■ **HOW TO COMPLETE THIS TASK**
The whole listing below is to be output exactly, with no line skipped.

■ **DATA**
****************************************

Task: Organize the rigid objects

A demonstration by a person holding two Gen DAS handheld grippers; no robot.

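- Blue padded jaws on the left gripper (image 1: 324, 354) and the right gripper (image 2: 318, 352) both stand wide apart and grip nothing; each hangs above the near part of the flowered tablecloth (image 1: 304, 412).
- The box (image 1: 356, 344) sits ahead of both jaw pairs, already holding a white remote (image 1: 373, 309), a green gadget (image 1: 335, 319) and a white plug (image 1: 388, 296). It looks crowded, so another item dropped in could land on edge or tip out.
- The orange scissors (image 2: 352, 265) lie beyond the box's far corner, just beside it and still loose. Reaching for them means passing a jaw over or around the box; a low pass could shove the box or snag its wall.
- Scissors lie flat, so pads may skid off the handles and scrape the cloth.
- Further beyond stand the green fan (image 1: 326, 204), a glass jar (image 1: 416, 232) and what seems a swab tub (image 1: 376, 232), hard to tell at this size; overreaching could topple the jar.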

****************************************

■ **OUTPUT BELOW**
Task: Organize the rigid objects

A demonstration by a person holding two Gen DAS handheld grippers; no robot.

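- Blue padded jaws on the left gripper (image 1: 324, 354) and the right gripper (image 2: 318, 352) both stand wide apart and grip nothing; each hangs above the near part of the flowered tablecloth (image 1: 304, 412).
- The box (image 1: 356, 344) sits ahead of both jaw pairs, already holding a white remote (image 1: 373, 309), a green gadget (image 1: 335, 319) and a white plug (image 1: 388, 296). It looks crowded, so another item dropped in could land on edge or tip out.
- The orange scissors (image 2: 352, 265) lie beyond the box's far corner, just beside it and still loose. Reaching for them means passing a jaw over or around the box; a low pass could shove the box or snag its wall.
- Scissors lie flat, so pads may skid off the handles and scrape the cloth.
- Further beyond stand the green fan (image 1: 326, 204), a glass jar (image 1: 416, 232) and what seems a swab tub (image 1: 376, 232), hard to tell at this size; overreaching could topple the jar.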

No part of the exercise remains open.